Damit sie nicht auf die lange Warteliste angewiesen ist und von der
Dialyse loskommt, ehe es abwärts geht. Reden möchte er darüber nicht.


Barbara Gebing wird dieses besondere Geschenk annehmen. Sie ist
dafür einen steinigen Weg gegangen. Beim ersten Gesundheitscheck für
die Transplantation vor drei Jahren entdeckten Ärzte bei ihr nicht
nur Schilddrüsenkrebs, sondern auch noch ein Aneurysma im Gehirn -
eine geschwollene Ader, die jederzeit platzen konnte. «Ich habe für
einen Moment überlegt, ob ich aufgebe», erinnert sie sich.

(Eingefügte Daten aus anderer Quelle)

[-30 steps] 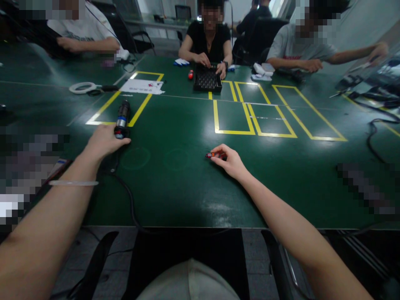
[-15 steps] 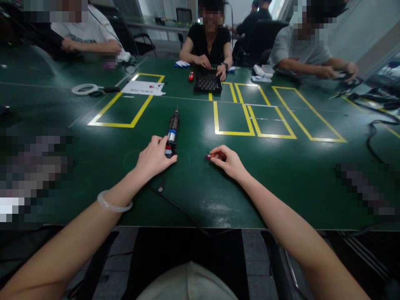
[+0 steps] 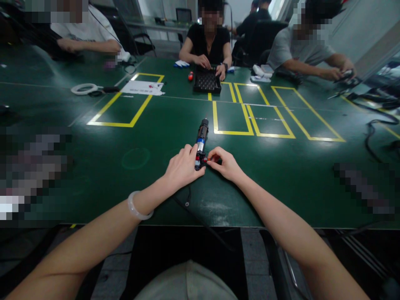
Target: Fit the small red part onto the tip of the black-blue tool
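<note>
Near the middle of the table, my left hand is closed round the lower part of an electric screwdriver. The screwdriver has a dark body with a blue and silver band, and its thin bit points away from me. My right hand pinches a small red and orange piece against the right side of the screwdriver's rear part. Fingers cover most of that piece, so its kind cannot be made out. A black cord with a small ring-ended lead lies below my hands.
Yellow tape rectangles mark the green table. Across from me a person handles a black compartment tray, with a small red object beside it. A white paper and a white ring-shaped tool lie back left. Other people sit nearby.
My left hand has carried the screwdriver right and slightly towards me, up to my right hand. The small red piece now meets the screwdriver's side. The cord and lead shifted right too.
</note>
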### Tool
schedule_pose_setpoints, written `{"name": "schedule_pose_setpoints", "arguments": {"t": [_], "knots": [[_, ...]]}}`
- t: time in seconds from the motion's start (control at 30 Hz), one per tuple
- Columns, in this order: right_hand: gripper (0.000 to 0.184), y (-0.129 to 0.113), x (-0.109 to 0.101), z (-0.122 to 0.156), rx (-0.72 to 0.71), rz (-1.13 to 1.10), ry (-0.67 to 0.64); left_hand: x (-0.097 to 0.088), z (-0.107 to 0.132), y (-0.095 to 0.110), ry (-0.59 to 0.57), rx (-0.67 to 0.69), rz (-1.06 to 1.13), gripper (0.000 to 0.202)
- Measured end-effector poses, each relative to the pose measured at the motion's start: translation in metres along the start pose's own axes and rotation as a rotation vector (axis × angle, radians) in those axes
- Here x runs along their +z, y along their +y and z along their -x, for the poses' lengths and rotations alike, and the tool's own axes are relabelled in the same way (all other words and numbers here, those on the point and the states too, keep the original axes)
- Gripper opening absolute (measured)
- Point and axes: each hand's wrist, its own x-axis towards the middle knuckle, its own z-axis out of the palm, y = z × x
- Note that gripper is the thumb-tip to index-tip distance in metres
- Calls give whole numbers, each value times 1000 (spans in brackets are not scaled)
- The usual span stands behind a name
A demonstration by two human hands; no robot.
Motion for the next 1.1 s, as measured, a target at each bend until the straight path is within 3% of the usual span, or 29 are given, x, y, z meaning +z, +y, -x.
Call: {"name": "schedule_pose_setpoints", "arguments": {"t": [0.3, 0.73, 1.1], "knots": [[3, -1, 1, 1, -13, 73, 9, 2, 0, 3, 16, 9, 21, 66], [16, -11, -7, 2, 49, 60, 17, 2, -2, 3, 26, -51, 47, 62], [17, -5, -3, 1, -16, 51, -17, 0, 1, -22, 23, -47, -43, 66]]}}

Statt Aufgeben hat sie dann an Aufgabe gedacht. An die Aufgabe, zu
überleben, auch für ihre Tochter. Heute, nach gelungener
Schilddrüsen- und einer Aneurysma-OP, die Dag Moskopp ausführte,
sieht sie sich als Glückskind. «Vielleicht wäre das alles ohne die
Nieren gar nicht aufgefallen. Und ich wäre inzwischen an Krebs
gestorben und würde gar nicht mehr hier sitzen.»

Ihr Optimismus ist ungebrochen: «Ich habe 37 gesunde Jahre gehabt.
Und ich kann nach der Transplantation noch einmal mehr als 25 davon
haben.» Weil ein anderer Mensch eine Entscheidung getroffen hat.